**Task statement:**
Reproduce the listing verbatim through the line with "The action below".

**Supplied data:**

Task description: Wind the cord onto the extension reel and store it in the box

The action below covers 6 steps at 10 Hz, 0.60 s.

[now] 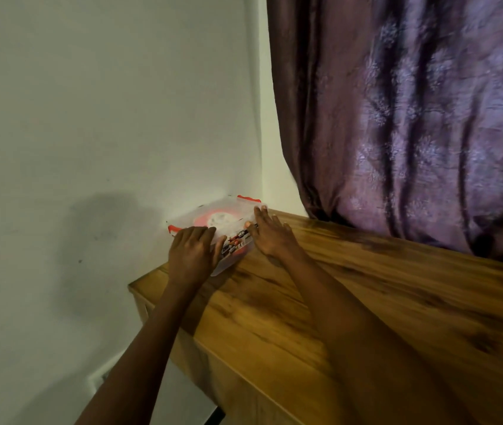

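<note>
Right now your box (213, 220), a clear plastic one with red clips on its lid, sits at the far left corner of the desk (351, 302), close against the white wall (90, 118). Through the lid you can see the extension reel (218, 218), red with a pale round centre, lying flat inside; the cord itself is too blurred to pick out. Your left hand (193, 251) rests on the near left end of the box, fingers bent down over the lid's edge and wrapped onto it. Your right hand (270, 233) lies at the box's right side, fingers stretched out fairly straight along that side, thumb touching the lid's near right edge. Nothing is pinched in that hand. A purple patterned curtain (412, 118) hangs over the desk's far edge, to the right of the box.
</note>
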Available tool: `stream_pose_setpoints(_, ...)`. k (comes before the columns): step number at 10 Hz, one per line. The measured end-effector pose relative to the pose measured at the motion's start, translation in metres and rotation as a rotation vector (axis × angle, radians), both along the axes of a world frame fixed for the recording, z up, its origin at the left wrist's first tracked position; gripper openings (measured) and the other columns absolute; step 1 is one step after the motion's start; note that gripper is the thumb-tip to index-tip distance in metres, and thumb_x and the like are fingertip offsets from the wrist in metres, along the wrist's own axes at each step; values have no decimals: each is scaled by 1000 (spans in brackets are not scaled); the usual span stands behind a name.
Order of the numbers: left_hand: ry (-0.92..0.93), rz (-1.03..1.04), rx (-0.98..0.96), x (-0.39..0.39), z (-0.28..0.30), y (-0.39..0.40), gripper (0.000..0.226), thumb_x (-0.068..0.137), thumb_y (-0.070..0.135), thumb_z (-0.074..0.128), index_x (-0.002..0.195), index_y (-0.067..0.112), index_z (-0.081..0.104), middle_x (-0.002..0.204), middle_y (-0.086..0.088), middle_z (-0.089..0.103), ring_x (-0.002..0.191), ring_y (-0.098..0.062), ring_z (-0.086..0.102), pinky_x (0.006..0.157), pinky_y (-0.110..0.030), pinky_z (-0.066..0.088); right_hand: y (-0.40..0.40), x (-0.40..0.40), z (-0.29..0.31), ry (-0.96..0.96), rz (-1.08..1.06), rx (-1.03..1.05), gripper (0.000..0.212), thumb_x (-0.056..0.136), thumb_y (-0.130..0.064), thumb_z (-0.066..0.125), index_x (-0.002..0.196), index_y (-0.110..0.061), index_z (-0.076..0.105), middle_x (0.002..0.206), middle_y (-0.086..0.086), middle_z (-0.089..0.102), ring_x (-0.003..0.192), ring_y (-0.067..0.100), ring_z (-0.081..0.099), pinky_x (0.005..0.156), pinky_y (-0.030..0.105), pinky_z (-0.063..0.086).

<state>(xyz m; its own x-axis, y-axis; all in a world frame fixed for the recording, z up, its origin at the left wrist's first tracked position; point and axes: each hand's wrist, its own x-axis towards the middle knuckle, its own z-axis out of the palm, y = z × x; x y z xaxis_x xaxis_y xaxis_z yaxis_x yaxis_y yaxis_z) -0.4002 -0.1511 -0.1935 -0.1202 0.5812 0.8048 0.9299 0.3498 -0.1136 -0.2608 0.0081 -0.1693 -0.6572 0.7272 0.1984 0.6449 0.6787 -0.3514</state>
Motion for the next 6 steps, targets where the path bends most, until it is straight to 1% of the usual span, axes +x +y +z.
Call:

**Answer to the exercise:**
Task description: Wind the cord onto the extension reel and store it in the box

The action below covers 6 steps at 10 Hz, 0.60 s.

Here the exercise is finished.